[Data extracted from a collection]
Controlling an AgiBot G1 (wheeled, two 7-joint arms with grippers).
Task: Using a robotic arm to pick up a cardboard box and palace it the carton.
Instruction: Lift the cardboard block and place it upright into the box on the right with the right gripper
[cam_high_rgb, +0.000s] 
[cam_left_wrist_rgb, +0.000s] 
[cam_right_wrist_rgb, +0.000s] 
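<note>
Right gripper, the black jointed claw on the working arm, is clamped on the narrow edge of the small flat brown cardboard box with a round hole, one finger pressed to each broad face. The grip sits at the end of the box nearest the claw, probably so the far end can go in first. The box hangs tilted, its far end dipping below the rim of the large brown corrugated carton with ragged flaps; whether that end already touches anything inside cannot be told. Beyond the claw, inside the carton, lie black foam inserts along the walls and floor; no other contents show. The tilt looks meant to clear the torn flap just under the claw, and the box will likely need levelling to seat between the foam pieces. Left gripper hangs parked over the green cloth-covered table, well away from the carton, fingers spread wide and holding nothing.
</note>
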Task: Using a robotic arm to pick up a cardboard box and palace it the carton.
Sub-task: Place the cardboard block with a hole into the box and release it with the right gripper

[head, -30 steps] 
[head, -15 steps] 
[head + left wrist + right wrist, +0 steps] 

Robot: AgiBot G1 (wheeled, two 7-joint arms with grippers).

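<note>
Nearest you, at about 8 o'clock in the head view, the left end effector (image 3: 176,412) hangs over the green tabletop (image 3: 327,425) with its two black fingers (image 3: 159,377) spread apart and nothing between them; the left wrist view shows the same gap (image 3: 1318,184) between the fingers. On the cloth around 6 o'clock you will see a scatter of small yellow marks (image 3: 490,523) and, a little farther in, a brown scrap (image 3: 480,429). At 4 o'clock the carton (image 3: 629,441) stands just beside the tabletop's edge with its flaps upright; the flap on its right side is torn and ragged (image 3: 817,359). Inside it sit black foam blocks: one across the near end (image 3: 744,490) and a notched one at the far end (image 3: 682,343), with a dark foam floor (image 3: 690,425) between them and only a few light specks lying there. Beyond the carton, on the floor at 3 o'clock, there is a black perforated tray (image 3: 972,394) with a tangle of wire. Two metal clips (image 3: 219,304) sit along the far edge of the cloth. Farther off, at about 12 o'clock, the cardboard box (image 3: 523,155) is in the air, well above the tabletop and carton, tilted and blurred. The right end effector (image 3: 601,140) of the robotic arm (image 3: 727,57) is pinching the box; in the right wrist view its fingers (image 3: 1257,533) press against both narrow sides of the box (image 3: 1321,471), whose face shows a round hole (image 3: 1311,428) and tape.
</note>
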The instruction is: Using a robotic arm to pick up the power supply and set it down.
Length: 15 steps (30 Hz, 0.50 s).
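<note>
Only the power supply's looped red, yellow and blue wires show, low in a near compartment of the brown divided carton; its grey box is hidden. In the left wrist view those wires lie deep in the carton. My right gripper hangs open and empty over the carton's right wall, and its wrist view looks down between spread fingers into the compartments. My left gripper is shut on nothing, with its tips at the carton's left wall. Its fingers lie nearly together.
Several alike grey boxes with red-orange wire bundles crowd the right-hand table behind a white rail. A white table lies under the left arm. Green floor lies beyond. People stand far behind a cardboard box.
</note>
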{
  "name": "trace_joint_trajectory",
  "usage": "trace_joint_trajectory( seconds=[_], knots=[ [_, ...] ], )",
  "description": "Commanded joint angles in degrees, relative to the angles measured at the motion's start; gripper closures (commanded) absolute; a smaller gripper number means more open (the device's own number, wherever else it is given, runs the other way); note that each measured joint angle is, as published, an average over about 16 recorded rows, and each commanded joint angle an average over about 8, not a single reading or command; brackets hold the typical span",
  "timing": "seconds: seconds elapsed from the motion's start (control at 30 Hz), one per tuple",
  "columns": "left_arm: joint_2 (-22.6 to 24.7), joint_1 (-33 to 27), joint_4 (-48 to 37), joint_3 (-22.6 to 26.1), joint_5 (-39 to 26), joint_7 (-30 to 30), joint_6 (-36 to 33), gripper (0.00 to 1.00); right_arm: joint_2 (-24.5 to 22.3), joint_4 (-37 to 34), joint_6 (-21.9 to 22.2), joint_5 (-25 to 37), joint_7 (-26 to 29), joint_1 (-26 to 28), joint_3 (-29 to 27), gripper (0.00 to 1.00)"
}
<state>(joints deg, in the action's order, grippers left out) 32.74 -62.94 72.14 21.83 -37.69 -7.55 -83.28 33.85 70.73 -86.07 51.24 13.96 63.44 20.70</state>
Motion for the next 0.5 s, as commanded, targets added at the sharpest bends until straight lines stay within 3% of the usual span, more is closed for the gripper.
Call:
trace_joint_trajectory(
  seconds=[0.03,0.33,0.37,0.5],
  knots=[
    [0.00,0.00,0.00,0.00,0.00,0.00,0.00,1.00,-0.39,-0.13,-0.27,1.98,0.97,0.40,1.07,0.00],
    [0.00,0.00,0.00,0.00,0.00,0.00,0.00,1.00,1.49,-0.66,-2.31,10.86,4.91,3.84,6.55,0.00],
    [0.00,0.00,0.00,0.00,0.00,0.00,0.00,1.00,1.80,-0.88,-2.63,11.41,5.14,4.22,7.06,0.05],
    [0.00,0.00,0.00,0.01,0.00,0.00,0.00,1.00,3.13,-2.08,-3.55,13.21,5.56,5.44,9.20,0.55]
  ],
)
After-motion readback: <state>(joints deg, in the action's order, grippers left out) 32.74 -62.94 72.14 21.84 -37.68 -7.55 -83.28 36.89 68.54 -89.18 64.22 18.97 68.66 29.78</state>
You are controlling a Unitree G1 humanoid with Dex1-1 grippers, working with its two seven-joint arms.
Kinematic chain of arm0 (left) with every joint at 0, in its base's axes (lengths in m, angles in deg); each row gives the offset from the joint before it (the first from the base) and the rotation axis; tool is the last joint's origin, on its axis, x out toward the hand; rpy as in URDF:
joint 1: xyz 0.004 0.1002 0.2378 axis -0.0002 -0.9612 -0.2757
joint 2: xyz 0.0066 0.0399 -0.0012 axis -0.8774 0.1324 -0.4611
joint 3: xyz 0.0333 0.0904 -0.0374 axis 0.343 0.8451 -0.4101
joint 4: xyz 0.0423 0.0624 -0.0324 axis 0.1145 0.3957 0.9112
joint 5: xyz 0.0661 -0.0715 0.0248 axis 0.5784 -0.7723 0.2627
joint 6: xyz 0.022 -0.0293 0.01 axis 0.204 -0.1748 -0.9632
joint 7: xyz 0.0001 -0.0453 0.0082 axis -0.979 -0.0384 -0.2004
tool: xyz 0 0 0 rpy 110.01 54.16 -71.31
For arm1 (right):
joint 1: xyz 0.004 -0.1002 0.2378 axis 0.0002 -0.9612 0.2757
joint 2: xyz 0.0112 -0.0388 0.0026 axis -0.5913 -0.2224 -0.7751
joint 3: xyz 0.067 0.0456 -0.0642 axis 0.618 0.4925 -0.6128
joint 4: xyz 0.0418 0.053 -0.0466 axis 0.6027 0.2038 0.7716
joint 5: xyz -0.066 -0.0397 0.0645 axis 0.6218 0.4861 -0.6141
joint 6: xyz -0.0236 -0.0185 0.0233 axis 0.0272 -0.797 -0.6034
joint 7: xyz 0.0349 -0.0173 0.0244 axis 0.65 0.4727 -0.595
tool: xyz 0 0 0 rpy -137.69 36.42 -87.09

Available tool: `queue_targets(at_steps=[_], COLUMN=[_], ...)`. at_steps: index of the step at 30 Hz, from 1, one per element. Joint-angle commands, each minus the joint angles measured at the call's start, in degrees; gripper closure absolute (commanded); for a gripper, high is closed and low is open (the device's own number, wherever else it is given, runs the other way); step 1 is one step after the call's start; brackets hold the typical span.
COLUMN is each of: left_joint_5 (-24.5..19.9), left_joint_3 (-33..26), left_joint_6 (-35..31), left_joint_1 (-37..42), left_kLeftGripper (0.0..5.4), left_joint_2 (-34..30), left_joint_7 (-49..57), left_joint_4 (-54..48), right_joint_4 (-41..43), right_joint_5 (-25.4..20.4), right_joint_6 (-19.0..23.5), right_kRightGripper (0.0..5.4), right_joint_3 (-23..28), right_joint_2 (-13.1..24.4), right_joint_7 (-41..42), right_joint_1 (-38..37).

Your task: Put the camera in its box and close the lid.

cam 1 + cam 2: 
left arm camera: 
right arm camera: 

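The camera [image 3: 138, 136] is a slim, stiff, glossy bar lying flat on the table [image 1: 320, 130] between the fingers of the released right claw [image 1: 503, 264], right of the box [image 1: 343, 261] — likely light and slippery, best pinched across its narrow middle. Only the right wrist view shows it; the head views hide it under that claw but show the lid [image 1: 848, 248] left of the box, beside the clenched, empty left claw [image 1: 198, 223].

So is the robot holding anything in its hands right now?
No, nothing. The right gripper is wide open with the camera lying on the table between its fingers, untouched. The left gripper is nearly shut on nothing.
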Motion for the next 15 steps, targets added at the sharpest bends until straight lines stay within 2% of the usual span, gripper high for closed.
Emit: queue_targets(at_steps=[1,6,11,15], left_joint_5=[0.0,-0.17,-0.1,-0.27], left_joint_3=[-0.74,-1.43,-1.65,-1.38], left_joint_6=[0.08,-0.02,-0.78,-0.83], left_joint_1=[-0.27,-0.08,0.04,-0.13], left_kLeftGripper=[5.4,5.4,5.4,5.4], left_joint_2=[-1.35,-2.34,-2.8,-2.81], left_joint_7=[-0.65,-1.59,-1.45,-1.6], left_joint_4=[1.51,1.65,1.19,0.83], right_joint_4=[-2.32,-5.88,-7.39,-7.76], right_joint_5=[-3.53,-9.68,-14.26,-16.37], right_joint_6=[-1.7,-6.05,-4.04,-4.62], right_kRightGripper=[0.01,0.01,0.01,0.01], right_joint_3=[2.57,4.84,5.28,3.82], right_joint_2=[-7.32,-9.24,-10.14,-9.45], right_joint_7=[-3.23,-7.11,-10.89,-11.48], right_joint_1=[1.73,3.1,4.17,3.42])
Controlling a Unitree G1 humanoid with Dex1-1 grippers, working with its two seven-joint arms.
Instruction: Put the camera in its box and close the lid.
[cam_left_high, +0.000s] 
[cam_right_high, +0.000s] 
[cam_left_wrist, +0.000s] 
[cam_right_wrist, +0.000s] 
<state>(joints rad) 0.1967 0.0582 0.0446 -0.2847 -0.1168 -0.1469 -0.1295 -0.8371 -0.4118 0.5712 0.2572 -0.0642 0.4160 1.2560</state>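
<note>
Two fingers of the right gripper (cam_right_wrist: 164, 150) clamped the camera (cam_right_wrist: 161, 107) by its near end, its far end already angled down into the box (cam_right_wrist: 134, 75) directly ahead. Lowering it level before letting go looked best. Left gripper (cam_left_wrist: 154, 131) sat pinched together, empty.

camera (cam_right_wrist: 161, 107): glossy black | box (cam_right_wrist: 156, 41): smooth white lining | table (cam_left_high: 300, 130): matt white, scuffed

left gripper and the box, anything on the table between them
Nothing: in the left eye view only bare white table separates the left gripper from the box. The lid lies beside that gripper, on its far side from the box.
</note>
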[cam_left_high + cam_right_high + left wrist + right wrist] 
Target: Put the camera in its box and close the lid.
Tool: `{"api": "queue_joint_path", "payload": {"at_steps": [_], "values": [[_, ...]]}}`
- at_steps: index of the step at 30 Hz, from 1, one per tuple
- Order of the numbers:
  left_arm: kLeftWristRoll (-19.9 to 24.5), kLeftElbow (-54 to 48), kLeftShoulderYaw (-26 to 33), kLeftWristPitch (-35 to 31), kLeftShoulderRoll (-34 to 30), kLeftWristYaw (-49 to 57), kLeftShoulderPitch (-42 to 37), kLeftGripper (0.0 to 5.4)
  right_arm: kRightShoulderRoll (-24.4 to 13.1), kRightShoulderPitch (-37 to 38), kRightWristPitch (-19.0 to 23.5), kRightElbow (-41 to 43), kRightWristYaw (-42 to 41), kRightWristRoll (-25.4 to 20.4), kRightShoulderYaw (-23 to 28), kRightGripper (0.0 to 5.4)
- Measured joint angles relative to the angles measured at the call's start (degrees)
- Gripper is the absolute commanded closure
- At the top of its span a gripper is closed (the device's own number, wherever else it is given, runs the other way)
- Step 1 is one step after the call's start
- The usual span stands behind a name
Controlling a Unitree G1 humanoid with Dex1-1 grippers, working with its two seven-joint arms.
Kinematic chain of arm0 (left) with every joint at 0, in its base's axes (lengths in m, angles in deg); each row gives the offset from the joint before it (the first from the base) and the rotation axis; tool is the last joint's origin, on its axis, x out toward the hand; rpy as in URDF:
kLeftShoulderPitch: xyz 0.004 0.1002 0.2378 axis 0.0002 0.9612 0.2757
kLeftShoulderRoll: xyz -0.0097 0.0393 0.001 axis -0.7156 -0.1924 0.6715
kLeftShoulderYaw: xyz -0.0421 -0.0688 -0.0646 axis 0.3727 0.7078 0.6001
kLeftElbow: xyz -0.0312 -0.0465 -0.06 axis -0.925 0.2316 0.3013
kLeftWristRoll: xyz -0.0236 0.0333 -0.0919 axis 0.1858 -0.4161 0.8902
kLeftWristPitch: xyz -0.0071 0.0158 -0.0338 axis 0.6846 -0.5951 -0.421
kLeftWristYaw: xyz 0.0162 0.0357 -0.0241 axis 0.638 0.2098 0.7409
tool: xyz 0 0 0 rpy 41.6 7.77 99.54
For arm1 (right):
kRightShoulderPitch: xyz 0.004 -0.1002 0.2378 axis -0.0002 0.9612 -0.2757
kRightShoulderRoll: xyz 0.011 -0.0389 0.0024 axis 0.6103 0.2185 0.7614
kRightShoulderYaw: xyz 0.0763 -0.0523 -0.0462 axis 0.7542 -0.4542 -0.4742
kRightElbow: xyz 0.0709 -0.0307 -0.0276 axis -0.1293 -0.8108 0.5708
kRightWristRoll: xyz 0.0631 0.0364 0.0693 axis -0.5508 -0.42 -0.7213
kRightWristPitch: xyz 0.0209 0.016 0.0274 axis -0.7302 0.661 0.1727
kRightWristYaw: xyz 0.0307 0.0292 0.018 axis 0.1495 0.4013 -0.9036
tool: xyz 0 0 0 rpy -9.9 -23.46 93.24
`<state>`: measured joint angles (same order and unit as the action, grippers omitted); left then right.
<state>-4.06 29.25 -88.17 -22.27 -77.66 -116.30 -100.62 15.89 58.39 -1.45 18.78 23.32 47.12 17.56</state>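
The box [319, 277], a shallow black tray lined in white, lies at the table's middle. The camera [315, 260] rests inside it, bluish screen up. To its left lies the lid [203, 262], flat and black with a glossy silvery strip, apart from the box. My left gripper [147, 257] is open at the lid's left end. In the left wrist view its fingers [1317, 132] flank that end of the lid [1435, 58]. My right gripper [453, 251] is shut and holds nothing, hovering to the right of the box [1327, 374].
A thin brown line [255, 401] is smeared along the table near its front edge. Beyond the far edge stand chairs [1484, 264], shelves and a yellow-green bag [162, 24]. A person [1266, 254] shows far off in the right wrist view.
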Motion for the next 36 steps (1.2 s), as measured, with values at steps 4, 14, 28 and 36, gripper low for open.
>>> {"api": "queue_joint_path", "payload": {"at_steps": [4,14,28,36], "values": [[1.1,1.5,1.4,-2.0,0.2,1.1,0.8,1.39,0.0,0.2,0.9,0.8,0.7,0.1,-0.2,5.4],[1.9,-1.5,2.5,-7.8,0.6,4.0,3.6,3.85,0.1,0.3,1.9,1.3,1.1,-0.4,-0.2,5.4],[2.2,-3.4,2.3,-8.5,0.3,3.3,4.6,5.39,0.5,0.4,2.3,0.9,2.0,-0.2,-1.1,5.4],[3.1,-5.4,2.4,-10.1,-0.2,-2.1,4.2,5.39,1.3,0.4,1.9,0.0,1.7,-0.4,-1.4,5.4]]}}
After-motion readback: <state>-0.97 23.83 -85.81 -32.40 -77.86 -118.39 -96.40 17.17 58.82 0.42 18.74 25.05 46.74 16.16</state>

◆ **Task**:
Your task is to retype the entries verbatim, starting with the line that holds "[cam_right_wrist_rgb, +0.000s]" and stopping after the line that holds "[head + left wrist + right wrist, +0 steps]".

◆ **Expected output**:
[cam_right_wrist_rgb, +0.000s] 
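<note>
Right gripper, the black jointed claw on the working arm, is clamped on the narrow edge of the small flat brown cardboard box with a round hole, one finger pressed to each broad face. The grip sits at the end of the box nearest the claw, probably so the far end can go in first. The box hangs tilted, its far end dipping below the rim of the large brown corrugated carton with ragged flaps; whether that end already touches anything inside cannot be told. Beyond the claw, inside the carton, lie black foam inserts along the walls and floor; no other contents show. The tilt looks meant to clear the torn flap just under the claw, and the box will likely need levelling to seat between the foam pieces. Left gripper hangs parked over the green cloth-covered table, well away from the carton, fingers spread wide and holding nothing.
</note>
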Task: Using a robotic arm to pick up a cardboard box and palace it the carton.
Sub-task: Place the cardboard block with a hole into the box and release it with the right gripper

[head, -30 steps] 
[head, -15 steps] 
[head + left wrist + right wrist, +0 steps] 

Nothing else belongs to the answer.